Maybe because I have been aching with love for my girls as I watch them grow and change. I can see their shortcomings clearly, and sometimes I get so frustrated with them. But that deep, deep love is so much greater.

And I’m more certain than ever it’s not just the only thing that can bind together my family and unite my church community—that deep love that covers sin is also the only thing that can change the world.

Similar Posts:


  • Digg
  • StumbleUpon
  • email
  • Facebook
  • Mixx
  • Google Bookmarks
  • Twitter
  • Michele Mollkoy

    Kristin, thanks so much for this post. I’ve been reading you for a while but today your writing really spoke to me. Fellow travelers like you make me feel less like a wanderer and more like a pilgrim.
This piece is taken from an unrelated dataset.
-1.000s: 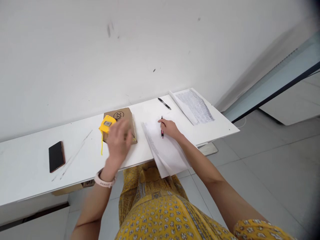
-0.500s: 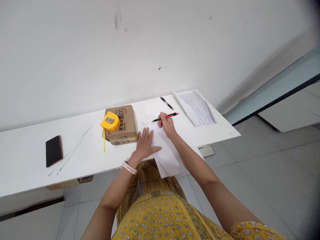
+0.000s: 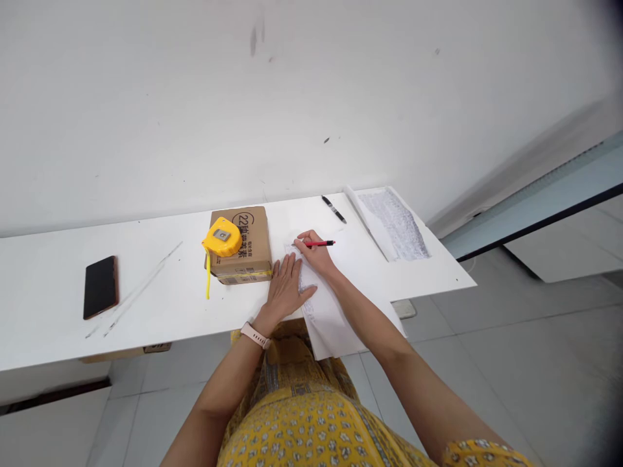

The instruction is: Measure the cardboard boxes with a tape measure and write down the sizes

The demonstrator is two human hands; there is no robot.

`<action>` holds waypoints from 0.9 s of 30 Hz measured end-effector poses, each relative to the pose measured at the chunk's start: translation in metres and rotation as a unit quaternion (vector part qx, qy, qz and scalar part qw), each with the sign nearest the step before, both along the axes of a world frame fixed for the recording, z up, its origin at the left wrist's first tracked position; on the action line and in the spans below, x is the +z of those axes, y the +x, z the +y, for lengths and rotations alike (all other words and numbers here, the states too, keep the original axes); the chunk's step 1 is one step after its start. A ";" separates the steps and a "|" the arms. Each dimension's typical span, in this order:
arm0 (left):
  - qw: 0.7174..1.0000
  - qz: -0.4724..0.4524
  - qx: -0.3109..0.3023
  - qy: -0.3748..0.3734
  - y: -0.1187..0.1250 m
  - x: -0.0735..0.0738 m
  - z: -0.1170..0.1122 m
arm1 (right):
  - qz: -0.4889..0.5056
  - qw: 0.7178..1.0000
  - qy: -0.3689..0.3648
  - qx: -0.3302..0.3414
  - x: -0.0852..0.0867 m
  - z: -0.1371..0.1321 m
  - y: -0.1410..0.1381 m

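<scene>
My left hand [image 3: 285, 287] lies flat with fingers stretched out on the left edge of a white sheet of paper [image 3: 335, 311] that hangs over the front edge of the white table [image 3: 160, 292]. My right hand [image 3: 315, 251] grips a red pen [image 3: 318, 244], its tip resting on the top of the sheet. Just left of my hands sits a small cardboard box [image 3: 246, 250] with a yellow tape measure [image 3: 221, 240] on its top left corner, a short length of tape hanging down.
A black phone [image 3: 100, 286] lies at the table's left. A black pen [image 3: 333, 209] and a printed sheet [image 3: 394, 222] lie at the back right. The table stands against a white wall. A grey tiled floor lies below and to the right.
My left hand came away from the tape measure and settled flat on the paper. My right hand swung the red pen round and set its tip on the top of the sheet.
</scene>
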State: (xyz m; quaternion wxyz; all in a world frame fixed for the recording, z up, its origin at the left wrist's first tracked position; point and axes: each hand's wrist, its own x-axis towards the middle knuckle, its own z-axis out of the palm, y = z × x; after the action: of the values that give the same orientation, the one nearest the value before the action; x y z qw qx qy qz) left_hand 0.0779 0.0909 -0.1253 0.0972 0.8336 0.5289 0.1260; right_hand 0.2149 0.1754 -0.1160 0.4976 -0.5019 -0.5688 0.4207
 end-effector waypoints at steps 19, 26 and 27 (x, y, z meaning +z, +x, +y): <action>1.000 -0.024 0.011 -0.010 0.002 0.004 0.000 | -0.064 0.998 0.009 -0.023 -0.005 0.001 -0.001; 1.000 -0.029 0.008 -0.006 0.002 0.002 0.000 | -0.075 0.997 0.009 -0.025 -0.006 0.001 -0.001; 1.000 -0.029 0.008 -0.008 0.002 0.003 0.000 | -0.079 0.997 0.007 -0.024 -0.006 0.001 -0.001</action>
State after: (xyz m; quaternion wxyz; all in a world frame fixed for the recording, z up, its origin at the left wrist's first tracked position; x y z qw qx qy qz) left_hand 0.0798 0.0908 -0.1227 0.1185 0.8247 0.5333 0.1464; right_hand 0.2135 0.1768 -0.1223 0.4647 -0.5434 -0.5971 0.3635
Shalom.

  • Tess The Bold Life

    Yes I think we can all become more saint like. I love Mother Teresa partly because she was living in “my time.” So can I become more like her? Absolutely.

    A freind of mine told me yesterday she stopped at a yellow light and the car behind was mad and blew their horn in a nasty way. After the car passed her she blew him a kiss and blessed him. A small perfect example of loving others even when they’re unlovable. I’m all for it!

  • Talk to me…I’m your mother

    At this time of year (All Souls Day) love is deeper than grief in my heart. I cherish the love memories and the comfort they give to my life. Maybe I should be more care to apply that to the “love memories” of those who are still with me.

  • Kristin T.

    Michele, thanks for letting me know you’re out there as a fellow traveler. I love how you put this, and can relate to it very much: “Fellow travelers like you make me feel less like a wanderer and more like a pilgrim.”

    Tess, I agree—we can all be more saint-like. Sometimes I just have an old-fashioned definition of “saint” in my head, and at other times I feel defeated because I *can’t* be Mother Teresa. Maybe if I shift my idea of what it means to be a saint, and remind myself that I can inch a bit closer to that role each day, it will seem more doable.

    Talk to me, thank you for being someone who demonstrates how love can be deeper than grief, when we think of those who have passed. You also make a really good point about that love/frustration struggle we have with those who are around us every day. A perfect tie back to the idea of love covering a multitude of sins.

  • Carmen

    It’s so nice to see how you process thoughts and Ideas. You do such a wonderful job of opening up in this forum. I love reading it all.

  • Trina

    Thinking in terms of ‘hate’ is just too much for me. I feel that hate brings such trauma and turmoil in our world. Sure, there’s little daily imperfections, I try to reference them inidividually as in I’m frustrated, annoyed, disappointed, resentful as the case may warrant. Sometimes I dwell on the situation and spiral in it a bit/ a lot, but mostly I choose not to sweat the small stuff. Because I can take on others anger and internalize it in a bad way (physical stress response) I try really hard to let others bad behaviour – which I might ‘hate’ – be their problem and not mine. I apply that to driving conditions, line ups, bad attittudes etc.
    Not ‘liking something’ makes the ‘liking something’ even more delicious.